- _Exercise_
Where a line below has the string "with" in it, include it in the count, and give that count alone.

Start of Given data

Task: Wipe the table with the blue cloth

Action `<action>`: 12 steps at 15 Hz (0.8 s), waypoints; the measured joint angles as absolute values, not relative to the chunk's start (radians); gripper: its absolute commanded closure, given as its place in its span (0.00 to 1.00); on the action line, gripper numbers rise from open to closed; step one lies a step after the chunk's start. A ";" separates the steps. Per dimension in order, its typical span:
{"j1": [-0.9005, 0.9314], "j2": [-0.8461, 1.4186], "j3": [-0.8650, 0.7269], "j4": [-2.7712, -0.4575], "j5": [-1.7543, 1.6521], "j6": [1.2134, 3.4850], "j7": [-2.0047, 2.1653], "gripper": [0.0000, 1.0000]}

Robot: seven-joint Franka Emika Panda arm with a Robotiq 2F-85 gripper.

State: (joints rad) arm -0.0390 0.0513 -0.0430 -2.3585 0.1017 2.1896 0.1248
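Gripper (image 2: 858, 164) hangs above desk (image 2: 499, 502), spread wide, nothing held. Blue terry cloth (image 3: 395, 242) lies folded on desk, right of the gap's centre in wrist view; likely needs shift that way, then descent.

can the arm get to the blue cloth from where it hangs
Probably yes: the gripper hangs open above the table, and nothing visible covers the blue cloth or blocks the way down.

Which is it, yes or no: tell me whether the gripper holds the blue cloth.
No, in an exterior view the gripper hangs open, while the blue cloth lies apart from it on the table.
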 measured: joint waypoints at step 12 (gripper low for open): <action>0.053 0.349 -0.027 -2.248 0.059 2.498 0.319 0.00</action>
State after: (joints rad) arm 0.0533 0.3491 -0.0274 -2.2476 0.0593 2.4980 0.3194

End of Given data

- _Exercise solution_
2